Repeat verbatim every line of the material, beginning at the line that holds "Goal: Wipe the" and ending at its last line.
──────────────────────────────
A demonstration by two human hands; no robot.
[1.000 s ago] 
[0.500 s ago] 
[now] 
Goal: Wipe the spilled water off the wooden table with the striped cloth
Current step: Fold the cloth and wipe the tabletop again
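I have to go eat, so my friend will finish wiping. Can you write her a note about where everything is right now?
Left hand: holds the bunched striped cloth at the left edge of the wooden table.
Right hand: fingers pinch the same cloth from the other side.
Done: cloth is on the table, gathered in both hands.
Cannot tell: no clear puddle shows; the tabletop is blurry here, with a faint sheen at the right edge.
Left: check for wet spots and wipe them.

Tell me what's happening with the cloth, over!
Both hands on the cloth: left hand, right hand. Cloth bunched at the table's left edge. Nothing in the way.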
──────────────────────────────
_WRITTEN RESPONSE_:
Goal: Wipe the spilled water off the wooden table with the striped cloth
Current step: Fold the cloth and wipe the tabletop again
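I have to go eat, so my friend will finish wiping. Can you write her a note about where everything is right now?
Left hand: holds the bunched striped cloth at the left edge of the wooden table.
Right hand: fingers pinch the same cloth from the other side.
Done: cloth is on the table, gathered in both hands.
Cannot tell: no clear puddle shows; the tabletop is blurry here, with a faint sheen at the right edge.
Left: check for wet spots and wipe them.

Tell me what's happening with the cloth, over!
Both hands on the cloth: left hand, right hand. Cloth bunched at the table's left edge. Nothing in the way.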

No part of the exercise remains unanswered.